To avoid this side effect, you can split the query.
Code:
var raw = await db.Set<PersistedWorkflow>()
.Where(x => x.InstanceId == uid)
.Include(wf => wf.ExecutionPointers)
.ThenInclude(ep => ep.ExtensionAttributes)

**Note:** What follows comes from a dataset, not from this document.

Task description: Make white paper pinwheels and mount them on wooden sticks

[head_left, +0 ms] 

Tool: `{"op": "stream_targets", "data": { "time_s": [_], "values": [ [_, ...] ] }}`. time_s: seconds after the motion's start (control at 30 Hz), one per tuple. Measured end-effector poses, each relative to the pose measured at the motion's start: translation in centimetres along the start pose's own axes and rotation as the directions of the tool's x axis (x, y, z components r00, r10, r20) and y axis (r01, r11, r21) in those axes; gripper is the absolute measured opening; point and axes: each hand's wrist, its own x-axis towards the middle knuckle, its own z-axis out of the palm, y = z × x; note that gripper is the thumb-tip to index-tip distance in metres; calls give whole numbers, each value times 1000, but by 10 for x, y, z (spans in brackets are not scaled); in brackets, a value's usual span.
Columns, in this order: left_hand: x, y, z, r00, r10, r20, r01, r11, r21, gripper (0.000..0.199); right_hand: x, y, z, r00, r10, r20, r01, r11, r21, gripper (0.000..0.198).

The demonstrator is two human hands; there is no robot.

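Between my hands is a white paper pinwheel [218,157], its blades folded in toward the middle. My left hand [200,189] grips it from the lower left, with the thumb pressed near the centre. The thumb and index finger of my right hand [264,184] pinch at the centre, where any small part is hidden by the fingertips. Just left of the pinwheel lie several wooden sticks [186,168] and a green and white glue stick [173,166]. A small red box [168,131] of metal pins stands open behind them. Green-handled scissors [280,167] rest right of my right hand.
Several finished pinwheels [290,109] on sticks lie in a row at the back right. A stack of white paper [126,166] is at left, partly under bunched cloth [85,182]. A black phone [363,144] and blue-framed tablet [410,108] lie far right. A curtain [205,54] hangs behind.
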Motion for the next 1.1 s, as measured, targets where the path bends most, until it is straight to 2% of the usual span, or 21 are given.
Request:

.Include(wf => wf.ExecutionPointers)
.AsSplitQuery() // new line
.FirstOrDefaultAsync(cancellationToken);
Queries:
SELECT TOP(1)
[w].[PersistenceId],
[w].[CompleteTime],
[w].[CreateTime],
[w].[Data],
[w].[Description],
[w].[InstanceId],
[w].[NextExecution],
[w].[Reference],
[w].[Status],
[w].[Version],
[w].[WorkflowDefinitionId]
FROM [wfc].[Workflow] AS [w]
WHERE [w].[InstanceId] = {uid}
ORDER BY [w].[PersistenceId]
SELECT
[e0].[PersistenceId],
[e0].[AttributeKey],
[e0].[AttributeValue],
[e0].[ExecutionPointerId],
[t].[PersistenceId],
[e].[PersistenceId]
FROM (
SELECT TOP(1) [w].[PersistenceId]
FROM [wfc].[Workflow] AS [w]
WHERE [w].[InstanceId] = {uid}
) AS [t]
INNER JOIN [wfc].[ExecutionPointer] AS [e] ON [t].[PersistenceId] = [e].[WorkflowId]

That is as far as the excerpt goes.